In 1979, I published an article in America, “Vegetarianism and Religion,” which was later reprinted in a 2001 edited volume, Religious Vegetarianism. At that early date, only five years into my new diet, I was consolidating my experience and life-choice in a more objective manner. I pointed to the value of a simpler lifestyle as a rejoinder to the inequities of an unjust economic order, a daily commitment to respect for all living beings in a created world that need no longer be divided into binaries such as eater-eaten, killer-killed.

My main point in the brief essay was a hope for the church. If we in the church after the Second Vatican Council were eager to reintegrate spirituality and theology in fresh ways, we would do well to reimagine our table fellowship, ways of meeting one another in meals ordinary and sacred. Might vegetarianism gain a kind of liturgical power in a global church seeking to recalibrate its natural and cultural frames worldwide?

What surprises me now—having recently re-read my 1979 essay for the first time in many years—is that it does not mention at all that I had become a vegetarian myself five years earlier. I suppose I wanted to make the case objectively, without an appeal to my own experience. By the present moment, however, I am unashamedly personal in my writing. In fact, I just published a memoir, Hindu and Catholic, Priest and Scholar. As I get older, I am more and more sensitive to the fact that what we believe to be true and good has more power if rooted in our own life stories. Late in life, I want people to think more about how what we eat does really matter, especially at those deepest points of our lives where soul and body, spirit and matter touch.

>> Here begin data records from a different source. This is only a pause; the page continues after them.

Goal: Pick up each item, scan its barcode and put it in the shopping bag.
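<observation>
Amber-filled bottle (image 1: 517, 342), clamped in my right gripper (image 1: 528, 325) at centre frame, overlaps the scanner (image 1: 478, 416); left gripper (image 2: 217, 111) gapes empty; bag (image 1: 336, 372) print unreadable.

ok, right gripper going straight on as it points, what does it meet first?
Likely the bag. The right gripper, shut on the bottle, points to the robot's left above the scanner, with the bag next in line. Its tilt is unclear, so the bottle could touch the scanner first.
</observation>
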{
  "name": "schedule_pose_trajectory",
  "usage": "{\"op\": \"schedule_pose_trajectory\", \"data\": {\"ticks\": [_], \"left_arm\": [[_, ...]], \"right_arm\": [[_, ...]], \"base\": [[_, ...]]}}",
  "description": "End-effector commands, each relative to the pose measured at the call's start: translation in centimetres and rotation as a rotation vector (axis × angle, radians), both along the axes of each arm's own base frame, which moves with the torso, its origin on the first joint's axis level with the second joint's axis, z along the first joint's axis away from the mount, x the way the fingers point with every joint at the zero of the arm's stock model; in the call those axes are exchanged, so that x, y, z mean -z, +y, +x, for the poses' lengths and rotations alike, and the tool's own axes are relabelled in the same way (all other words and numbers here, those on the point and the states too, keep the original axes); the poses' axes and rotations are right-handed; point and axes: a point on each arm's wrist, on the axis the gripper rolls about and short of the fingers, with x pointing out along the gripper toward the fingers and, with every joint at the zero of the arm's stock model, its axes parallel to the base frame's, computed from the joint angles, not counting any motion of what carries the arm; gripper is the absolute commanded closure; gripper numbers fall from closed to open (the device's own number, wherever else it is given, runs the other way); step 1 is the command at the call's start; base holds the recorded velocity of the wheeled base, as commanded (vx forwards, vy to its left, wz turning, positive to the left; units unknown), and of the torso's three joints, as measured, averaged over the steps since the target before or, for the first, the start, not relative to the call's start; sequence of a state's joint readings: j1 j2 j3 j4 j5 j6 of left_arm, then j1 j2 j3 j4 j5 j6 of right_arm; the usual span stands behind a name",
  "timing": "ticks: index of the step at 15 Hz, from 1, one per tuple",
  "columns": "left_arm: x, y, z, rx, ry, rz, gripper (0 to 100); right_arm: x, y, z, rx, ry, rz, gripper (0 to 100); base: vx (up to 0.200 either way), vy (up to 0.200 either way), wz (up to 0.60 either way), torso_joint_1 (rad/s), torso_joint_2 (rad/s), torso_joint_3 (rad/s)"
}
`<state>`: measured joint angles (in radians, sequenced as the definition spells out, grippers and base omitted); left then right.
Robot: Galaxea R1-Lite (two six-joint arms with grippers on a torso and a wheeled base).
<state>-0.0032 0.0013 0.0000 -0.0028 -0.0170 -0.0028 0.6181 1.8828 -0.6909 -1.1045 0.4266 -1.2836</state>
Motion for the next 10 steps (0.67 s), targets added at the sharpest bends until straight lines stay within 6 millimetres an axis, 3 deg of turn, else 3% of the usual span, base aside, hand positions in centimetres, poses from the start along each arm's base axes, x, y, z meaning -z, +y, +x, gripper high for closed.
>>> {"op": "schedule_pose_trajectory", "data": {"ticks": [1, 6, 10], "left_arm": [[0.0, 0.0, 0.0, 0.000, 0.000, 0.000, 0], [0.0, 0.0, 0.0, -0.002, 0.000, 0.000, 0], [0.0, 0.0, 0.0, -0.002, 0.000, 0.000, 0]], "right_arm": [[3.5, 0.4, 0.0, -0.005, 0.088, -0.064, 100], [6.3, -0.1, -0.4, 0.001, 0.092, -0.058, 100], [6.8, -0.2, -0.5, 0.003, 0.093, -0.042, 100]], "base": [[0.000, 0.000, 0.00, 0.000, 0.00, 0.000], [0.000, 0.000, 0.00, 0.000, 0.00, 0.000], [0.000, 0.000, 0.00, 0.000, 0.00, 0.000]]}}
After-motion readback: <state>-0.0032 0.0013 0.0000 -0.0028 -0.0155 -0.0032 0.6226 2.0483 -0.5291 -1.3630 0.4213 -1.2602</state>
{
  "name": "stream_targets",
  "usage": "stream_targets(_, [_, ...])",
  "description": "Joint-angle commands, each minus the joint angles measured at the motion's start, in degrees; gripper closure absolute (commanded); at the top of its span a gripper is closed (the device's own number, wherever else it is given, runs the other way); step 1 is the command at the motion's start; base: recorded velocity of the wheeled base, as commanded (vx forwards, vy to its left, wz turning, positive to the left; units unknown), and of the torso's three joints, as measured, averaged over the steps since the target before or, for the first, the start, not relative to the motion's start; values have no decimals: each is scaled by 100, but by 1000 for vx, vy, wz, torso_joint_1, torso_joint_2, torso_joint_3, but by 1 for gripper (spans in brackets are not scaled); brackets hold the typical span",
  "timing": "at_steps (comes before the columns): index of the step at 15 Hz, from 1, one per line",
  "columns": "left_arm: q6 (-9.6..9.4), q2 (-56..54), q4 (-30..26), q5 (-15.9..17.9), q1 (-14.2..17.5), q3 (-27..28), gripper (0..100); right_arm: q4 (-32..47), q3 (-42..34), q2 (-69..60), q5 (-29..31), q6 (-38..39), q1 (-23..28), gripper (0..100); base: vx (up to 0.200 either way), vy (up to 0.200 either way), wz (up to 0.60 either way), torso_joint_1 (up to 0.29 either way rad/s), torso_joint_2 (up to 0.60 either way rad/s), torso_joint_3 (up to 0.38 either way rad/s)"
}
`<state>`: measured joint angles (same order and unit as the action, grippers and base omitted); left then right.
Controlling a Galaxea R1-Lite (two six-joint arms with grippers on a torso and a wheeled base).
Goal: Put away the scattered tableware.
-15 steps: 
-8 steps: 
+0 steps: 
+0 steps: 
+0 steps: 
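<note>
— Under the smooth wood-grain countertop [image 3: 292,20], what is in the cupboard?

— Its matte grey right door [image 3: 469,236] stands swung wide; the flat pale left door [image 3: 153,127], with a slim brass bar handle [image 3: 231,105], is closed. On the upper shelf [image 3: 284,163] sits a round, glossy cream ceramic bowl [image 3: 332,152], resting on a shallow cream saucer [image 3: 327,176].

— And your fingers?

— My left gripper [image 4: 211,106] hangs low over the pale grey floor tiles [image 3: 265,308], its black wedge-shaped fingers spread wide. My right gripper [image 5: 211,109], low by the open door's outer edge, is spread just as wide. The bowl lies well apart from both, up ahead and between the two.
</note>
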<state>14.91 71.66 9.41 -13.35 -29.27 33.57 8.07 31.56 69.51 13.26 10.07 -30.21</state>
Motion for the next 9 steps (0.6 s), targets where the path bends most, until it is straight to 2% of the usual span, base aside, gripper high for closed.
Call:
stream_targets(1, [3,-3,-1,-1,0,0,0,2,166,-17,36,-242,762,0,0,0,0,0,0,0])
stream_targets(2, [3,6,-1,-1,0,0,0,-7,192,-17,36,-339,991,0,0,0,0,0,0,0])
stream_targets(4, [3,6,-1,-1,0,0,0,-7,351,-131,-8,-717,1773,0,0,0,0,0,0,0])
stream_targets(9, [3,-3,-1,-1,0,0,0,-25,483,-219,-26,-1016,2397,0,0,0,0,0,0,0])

Five decades of vegetarian diet has changed me, for the better, I think: simpler, more natural, more connected to the smaller and larger life forms around me. I am mindful of what I choose to eat and not eat, less likely to rely on processed foods and fast foods, a bit more adept in resisting other ordinary cravings, such as alcohol or sweets. For us Americans, it seems clearer and clearer: What most of us already have is more than enough.

Needless to say, my Hindu friends in both the United States and India have always been happy that I am a vegetarian. As a teacher, it helps, too. We know that today many young people prefer to be vegetarian or vegan. While perhaps—statistics vary—only 4 to 5 percent of young people are strictly vegetarian or vegan, it seems clear—as least in the Boston/Cambridge area—that more and more young people are eating less and less meat. I have been teaching at the university level for 40 years now, first at Boston College and now at Harvard, and it pleases me to see that more and more frequently, my students and I often have made similar dietary choices and share simple views on what it means to be spiritual and embodied at the same time. That I’ve kept my resolution for 50 years can be inspiring for some.

I concluded my 1979 article with the hope that we might “discover anew in our age the Lord who has always chosen to be found in the context of the meal.” We have a long way to go as Americans and as a human family in reimagining even our Eucharistic hospitality, to celebrate more intimately the truth we recall at every Mass, that by God’s goodness we share “the fruit of the earth and work of human hands,” which become the “bread of life” and “our spiritual drink.” Or, as Pope Francis put it in “Laudato Si’”: “Thus, the creatures of this world no longer appear to us under merely natural guise because the risen One is mysteriously holding them to himself and directing them towards fullness as their end. The very flowers of the field and the birds which his human eyes contemplated and admired are now imbued with his radiant presence.”

Such are my hopes today as well, as in gratitude I keep trying to live by gifts of God nonviolently given to us from the very beginning.